:: INFORMATION SHOWN
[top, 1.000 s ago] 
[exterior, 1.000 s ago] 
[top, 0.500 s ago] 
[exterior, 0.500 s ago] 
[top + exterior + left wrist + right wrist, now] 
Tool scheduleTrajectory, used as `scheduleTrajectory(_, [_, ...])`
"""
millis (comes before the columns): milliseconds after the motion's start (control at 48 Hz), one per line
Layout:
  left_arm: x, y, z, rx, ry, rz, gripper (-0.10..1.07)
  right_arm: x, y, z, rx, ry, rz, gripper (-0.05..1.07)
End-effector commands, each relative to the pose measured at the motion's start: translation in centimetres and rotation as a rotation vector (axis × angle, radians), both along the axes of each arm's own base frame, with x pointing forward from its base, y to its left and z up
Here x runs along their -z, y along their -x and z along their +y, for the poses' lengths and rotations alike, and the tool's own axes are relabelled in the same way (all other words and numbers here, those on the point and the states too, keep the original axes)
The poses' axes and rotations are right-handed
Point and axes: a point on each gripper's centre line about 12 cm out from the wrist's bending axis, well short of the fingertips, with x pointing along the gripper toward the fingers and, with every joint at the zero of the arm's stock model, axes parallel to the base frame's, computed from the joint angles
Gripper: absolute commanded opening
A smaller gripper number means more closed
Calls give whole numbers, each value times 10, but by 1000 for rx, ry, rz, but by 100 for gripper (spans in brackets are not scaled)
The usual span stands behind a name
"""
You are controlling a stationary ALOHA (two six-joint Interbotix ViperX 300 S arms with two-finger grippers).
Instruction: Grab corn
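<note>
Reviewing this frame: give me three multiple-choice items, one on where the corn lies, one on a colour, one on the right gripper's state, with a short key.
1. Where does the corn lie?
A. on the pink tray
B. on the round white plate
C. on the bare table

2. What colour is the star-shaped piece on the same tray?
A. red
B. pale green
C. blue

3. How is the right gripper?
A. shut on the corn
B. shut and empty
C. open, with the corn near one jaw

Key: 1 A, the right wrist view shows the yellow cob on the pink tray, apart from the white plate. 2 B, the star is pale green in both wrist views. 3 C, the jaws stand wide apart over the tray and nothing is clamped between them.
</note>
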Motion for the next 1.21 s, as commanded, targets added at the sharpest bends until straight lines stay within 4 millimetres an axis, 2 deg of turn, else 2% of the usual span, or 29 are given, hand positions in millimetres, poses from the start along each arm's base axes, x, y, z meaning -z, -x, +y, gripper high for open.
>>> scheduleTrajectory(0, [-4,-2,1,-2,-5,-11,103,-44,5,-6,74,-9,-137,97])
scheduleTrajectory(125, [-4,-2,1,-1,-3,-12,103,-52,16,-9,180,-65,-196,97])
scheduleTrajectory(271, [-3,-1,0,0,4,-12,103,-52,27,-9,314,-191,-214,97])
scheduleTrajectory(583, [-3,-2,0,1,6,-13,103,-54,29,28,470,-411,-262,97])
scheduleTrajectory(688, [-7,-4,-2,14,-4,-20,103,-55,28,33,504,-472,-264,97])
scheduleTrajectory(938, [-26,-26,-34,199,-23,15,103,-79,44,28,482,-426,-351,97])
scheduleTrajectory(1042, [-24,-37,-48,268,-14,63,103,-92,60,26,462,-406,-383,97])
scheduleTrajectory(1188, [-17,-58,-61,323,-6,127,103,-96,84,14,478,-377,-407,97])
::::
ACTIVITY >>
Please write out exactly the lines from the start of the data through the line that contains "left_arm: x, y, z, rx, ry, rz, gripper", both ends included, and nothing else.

FINISHED TASK >>
[top, 1.000 s ago] 
[exterior, 1.000 s ago] 
[top, 0.500 s ago] 
[exterior, 0.500 s ago] 
[top + exterior + left wrist + right wrist, now] 
Tool scheduleTrajectory, used as `scheduleTrajectory(_, [_, ...])`
"""
millis (comes before the columns): milliseconds after the motion's start (control at 48 Hz), one per line
Layout:
  left_arm: x, y, z, rx, ry, rz, gripper (-0.10..1.07)

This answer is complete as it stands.